There is no way this little valve can be causing all this noise. It should rattle when shaken, indicating that it is not clogged up and is good. The new PCV valve is either letting you hear other sounds that the clogged one was not letting you hear. The noise I am gusess, it coming from a valve tapping good or predetonation like you here with a low octane gas. To test, remove the PCV valve completely and see it the sound gets louder or goes away. If this valve is making all this noise, it will be a first for me. Just thinking out loud.


----------



## HermitJohn (May 10, 2002)

Yea even when I shake a pcv valve to see if its good, I have to hold it up by my ear while shaking it to hear the rattle. Its not going to be making some loud noise installed or uninstalled.

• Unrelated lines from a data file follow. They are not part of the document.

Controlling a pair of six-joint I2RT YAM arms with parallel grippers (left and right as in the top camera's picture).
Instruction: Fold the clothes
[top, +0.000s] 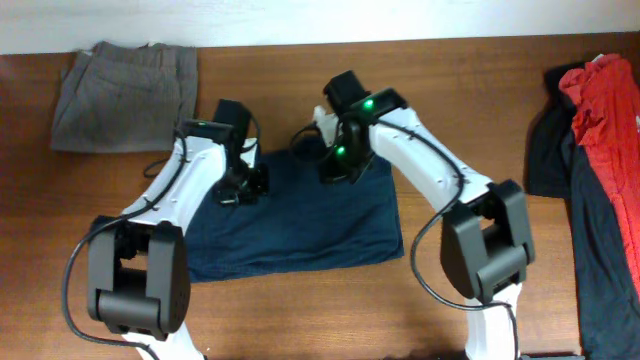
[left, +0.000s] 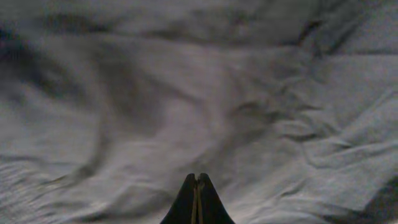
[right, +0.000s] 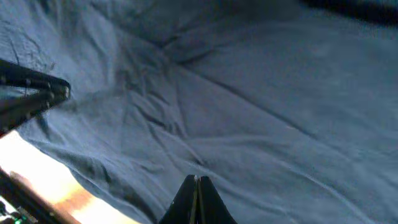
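Note:
The dark navy-blue trousers (top: 300, 225) lie folded into a rough rectangle in the middle of the table. My left gripper (top: 243, 186) is over their far left corner and my right gripper (top: 340, 165) is over their far edge. In the left wrist view the fingers (left: 197, 177) are shut together with wrinkled cloth (left: 186, 93) below them and nothing between them. In the right wrist view the fingers (right: 196, 179) are also shut and empty above the blue cloth (right: 249, 106).
Folded grey-khaki trousers (top: 125, 90) lie at the back left. A red garment (top: 605, 100) lies on black ones (top: 548, 150) at the right edge. Brown table (top: 450, 80) shows around the trousers. Part of the left arm (right: 34, 90) shows in the right wrist view.

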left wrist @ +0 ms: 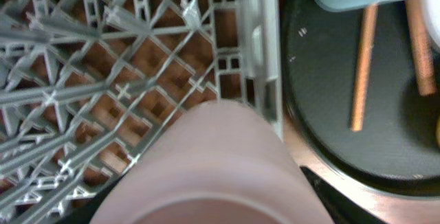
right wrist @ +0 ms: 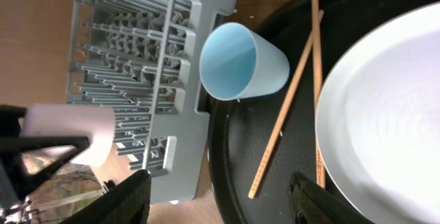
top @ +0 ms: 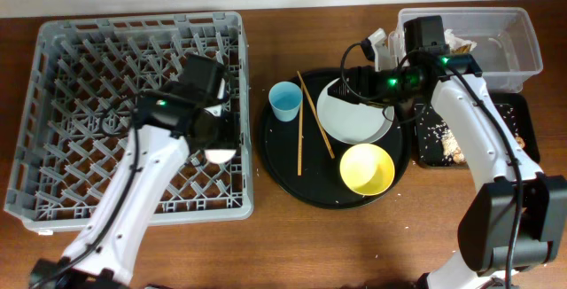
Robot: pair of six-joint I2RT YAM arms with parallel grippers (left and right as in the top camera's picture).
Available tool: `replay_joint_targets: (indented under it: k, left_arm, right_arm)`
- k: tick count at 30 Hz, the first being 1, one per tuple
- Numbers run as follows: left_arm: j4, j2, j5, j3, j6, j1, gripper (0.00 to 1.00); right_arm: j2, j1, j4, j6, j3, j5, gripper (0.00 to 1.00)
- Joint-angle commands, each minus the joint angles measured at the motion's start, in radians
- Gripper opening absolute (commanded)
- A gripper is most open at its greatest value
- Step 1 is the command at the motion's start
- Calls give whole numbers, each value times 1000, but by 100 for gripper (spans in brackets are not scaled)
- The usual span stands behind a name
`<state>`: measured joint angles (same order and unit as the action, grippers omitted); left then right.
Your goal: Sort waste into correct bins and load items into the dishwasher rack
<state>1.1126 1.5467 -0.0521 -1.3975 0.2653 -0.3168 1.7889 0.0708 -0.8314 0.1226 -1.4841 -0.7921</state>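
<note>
My left gripper is shut on the small pink cup, holding it over the right part of the grey dishwasher rack. In the left wrist view the pink cup fills the bottom, with the rack under it. My right gripper is open and empty, above the white-grey plate. Its fingers frame the chopsticks. The light blue cup, chopsticks and yellow bowl lie on the round black tray.
The clear tub stands at the back right with white napkins at its left end. The shallow black rectangular tray in front of it holds beige crumbs. The right arm crosses above both.
</note>
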Motion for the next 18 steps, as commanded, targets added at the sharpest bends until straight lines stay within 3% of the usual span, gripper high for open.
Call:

Chevies have all had engines with hydraulic lifters from late 50s on up so not badly adjusted valves. that can give you a nice clickity clack sound. So maybe bad hydraulic lifter. Or you have worn connecting rod bearing. If its definitely from the engine itself then probably one of those two things. Suppose it could be some bracket or something loose and rattling around??? 

Have you tried putting old pcv valve back to see if sound went away. Its either a coincidence and say lifter failed just as you were replacing valve or more likely while installing new valve you bent or loosened something that is now vibrating against something else. Put the old valve back in and tell us if noise is still there. I cant imagine any clicking engine noise a working or non-working pcv valve would hide.


----------



## How Do I (Feb 11, 2008)

OK. Can _bad gas_ cause pre-detonation? DW ran the Blazer low on the same day I replaced the PCV valve and I had to put in a few gallons @ our local gas station to get to the truck stop to fill up. Neighbor complains about the gas from that place all the time. It has been years since I've gotten gas from there. I put in 10 gallons of Super yesterday and I'm not hearing the noise any more. :shrug:


----------



## OkieDavid (Jan 15, 2007)

Looks like you found your answer.... That pre-det clanging does get annoying don't it?


----------



## How Do I (Feb 11, 2008)

OkieDavid said:


> _*Looks like you found your answer*_.... That pre-det clanging does get annoying don't it?


It seems so...with some help, of course. 

You guys & gals here are like the virtual _Encyclopedia of Mechanical Science_. I can't thank you all enough.:cowboy:


----------